Unlike actors, even the method ones, reality stars are real people with real hearts and real intentions, for better or worse. Sometimes, even when we’re not recording, they will still want to talk about their shows. At first this confused me. Did they feel like that was the only thing I wanted to talk about or the only thing we have in common or do they feel pressure to continue talking about it? But you also realize (while somewhat heightened and certainly edited), that is still their actual life. Most don’t go out of their way to ask me about who I’m dating or how my work or friendships are doing, but is that just because they haven’t spent hours of their life watching it on TV (and in my case, jotting down notes along the way)?

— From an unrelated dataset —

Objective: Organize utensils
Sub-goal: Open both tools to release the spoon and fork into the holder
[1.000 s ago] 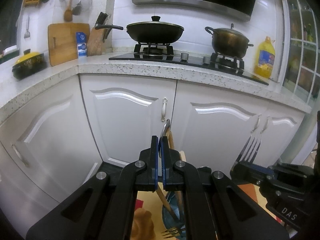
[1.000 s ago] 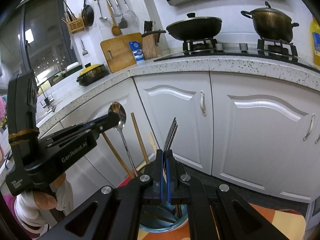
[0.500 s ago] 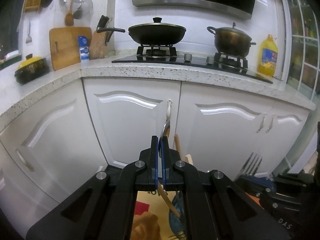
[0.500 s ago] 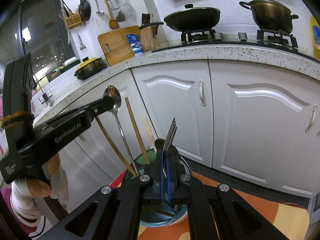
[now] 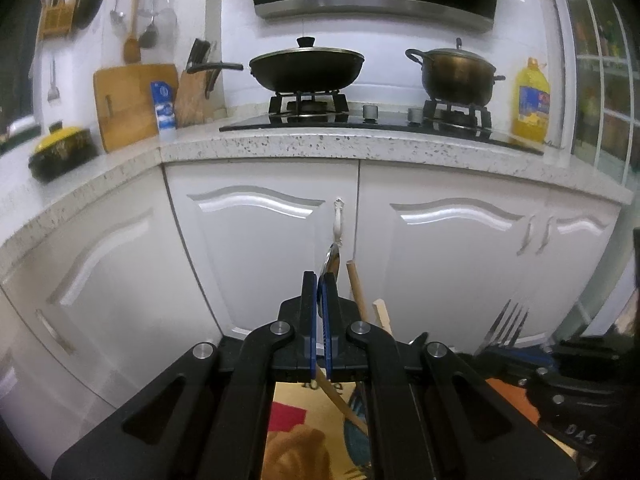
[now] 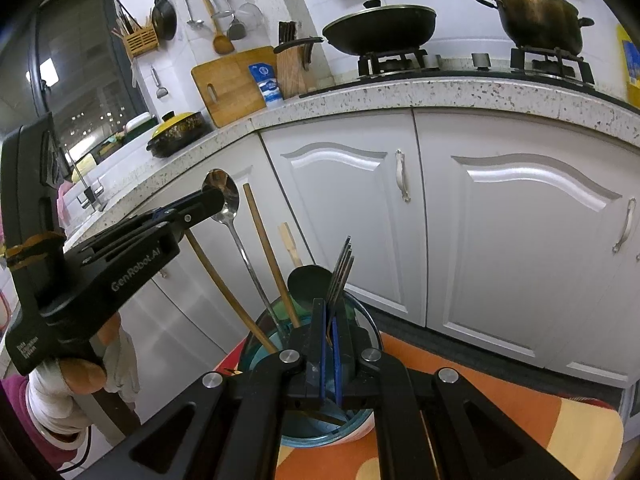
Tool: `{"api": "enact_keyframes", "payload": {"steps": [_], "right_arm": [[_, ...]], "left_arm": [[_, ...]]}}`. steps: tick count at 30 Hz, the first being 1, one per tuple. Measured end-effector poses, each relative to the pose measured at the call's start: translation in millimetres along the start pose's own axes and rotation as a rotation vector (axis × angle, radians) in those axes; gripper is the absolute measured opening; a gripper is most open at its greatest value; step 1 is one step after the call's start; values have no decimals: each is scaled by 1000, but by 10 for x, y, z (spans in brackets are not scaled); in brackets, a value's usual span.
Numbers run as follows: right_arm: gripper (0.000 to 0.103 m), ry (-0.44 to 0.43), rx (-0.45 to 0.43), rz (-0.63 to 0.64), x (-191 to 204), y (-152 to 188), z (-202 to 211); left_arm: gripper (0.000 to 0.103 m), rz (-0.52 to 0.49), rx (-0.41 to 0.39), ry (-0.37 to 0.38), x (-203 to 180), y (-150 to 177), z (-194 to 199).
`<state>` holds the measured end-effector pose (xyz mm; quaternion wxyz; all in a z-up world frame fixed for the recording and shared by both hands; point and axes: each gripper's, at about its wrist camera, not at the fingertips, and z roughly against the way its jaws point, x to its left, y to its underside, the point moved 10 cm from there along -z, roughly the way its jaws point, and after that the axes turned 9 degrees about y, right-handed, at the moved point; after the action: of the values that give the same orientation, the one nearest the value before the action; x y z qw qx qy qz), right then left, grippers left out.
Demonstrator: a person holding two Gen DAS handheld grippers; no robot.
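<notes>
My left gripper (image 5: 319,280) is shut on a metal spoon (image 6: 224,194), bowl up; its handle runs down into a blue-green utensil holder (image 6: 370,326). The left gripper also shows in the right wrist view (image 6: 214,200). My right gripper (image 6: 329,308) is shut on a metal fork (image 6: 340,270), tines up, right over the holder; the fork also shows in the left wrist view (image 5: 506,324). The holder has wooden sticks (image 6: 266,252) and a dark ladle (image 6: 308,282) standing in it.
The holder stands on an orange and yellow patterned cloth (image 6: 500,412). White cabinet doors (image 5: 260,248) stand close behind under a speckled counter (image 5: 360,144) with a wok (image 5: 306,66), a pot (image 5: 456,72), a knife block and a cutting board.
Both grippers have sunk lower, taking the spoon and the fork down toward the holder. Both stay shut on their utensils.
</notes>
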<state>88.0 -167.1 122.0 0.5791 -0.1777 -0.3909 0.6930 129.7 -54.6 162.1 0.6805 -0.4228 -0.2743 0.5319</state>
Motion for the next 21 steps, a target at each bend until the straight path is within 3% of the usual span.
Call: {"api": "enact_keyframes", "payload": {"steps": [15, 19, 21], "right_arm": [[6, 10, 3, 14, 8, 11, 145], [21, 9, -2, 1, -19, 18, 192], [21, 7, -2, -11, -39, 30, 206]], "left_arm": [[2, 103, 112, 113, -111, 252, -55], [3, 112, 130, 122, -138, 265, -33], [6, 119, 134, 125, -138, 277, -20]]}}
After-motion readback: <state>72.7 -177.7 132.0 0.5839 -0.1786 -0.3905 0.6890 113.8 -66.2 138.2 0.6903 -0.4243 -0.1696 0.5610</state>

Reality TV makes us think about what we would do in certain situations, what kind of partner we’re looking for in a relationship (and decidedly NOT looking for), and what we value in our friendships. It’s taught us what not to do when getting absolutely hammered and to make sure you always have receipts. And I like to think these shows, and not just my experience with them, ask us to consider having compassion and empathy for the people we’re watching and spending so much time with on our screens. Sure, I’ve met their friends, family members, pets, and personal attorneys. I’ve rolled my eyes at their gripes in my DMs and I’ve saved lovely, praising emails. I’ve had slight crushes and I also know who will absolutely unfollow me the second I can’t do anything for them. I love a little bit of gossip, but I also love a touch of grace. And so for as scandalous as these shows can be, watching and writing about them has served as an important reminder that none of us have it all figured out, but shoutout to the people who own that, agree to have it broadcast, and also help us to realize that about ourselves.